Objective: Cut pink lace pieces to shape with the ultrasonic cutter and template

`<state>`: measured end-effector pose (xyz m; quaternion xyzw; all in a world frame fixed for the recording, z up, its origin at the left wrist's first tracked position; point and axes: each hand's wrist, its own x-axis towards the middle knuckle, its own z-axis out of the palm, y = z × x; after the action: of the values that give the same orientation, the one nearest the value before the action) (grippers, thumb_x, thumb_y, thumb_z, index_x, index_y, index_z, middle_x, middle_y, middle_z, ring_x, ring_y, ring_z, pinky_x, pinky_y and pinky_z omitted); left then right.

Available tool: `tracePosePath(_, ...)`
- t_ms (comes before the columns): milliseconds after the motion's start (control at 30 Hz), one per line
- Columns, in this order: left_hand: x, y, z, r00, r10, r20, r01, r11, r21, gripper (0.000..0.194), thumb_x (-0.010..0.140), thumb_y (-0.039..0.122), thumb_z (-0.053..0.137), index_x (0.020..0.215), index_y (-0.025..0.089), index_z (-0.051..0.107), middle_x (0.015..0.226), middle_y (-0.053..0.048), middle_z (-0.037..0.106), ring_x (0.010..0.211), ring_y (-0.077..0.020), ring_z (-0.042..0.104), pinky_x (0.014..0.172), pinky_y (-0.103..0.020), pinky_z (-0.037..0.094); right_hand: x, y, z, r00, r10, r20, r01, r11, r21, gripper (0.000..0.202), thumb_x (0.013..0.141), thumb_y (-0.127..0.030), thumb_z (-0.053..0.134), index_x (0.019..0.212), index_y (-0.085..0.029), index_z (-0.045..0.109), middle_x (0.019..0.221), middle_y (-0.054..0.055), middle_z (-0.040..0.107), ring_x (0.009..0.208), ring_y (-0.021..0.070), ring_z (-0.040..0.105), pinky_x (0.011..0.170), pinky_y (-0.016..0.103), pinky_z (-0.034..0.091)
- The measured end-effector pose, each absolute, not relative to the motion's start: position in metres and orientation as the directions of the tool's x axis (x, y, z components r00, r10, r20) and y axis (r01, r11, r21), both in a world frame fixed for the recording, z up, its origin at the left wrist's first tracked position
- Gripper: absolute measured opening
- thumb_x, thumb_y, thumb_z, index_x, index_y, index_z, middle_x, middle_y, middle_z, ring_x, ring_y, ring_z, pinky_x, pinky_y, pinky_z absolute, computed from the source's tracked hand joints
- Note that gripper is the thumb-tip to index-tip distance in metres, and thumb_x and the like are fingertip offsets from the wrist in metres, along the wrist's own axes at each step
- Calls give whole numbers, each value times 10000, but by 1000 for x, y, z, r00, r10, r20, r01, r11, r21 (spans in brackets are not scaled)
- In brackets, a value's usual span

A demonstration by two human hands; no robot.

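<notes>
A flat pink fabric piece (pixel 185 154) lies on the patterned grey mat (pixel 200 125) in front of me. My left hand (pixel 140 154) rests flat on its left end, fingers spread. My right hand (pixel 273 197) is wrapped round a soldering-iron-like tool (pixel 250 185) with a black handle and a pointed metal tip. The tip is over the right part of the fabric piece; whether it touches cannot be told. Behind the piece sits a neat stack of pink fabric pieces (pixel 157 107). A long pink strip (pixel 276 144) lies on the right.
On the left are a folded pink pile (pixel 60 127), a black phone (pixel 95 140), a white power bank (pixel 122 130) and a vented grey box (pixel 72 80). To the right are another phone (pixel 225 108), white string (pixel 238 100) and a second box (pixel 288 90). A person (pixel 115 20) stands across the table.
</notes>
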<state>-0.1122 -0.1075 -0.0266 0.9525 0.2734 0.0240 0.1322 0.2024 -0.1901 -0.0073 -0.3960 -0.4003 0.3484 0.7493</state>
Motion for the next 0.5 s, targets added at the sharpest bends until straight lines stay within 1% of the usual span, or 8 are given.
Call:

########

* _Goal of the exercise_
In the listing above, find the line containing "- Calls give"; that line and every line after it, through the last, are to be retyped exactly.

* _Answer space_
- Calls give whole numbers, each value times 10000, but by 1000 for x, y, z, r00, r10, r20, r01, r11, r21 (spans in brackets are not scaled)
- In brackets, a value's usual span

A demonstration by two human hands; no robot.

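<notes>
A flat pink fabric piece (pixel 185 154) lies on the patterned grey mat (pixel 200 125) in front of me. My left hand (pixel 140 154) rests flat on its left end, fingers spread. My right hand (pixel 273 197) is wrapped round a soldering-iron-like tool (pixel 250 185) with a black handle and a pointed metal tip. The tip is over the right part of the fabric piece; whether it touches cannot be told. Behind the piece sits a neat stack of pink fabric pieces (pixel 157 107). A long pink strip (pixel 276 144) lies on the right.
On the left are a folded pink pile (pixel 60 127), a black phone (pixel 95 140), a white power bank (pixel 122 130) and a vented grey box (pixel 72 80). To the right are another phone (pixel 225 108), white string (pixel 238 100) and a second box (pixel 288 90). A person (pixel 115 20) stands across the table.
</notes>
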<state>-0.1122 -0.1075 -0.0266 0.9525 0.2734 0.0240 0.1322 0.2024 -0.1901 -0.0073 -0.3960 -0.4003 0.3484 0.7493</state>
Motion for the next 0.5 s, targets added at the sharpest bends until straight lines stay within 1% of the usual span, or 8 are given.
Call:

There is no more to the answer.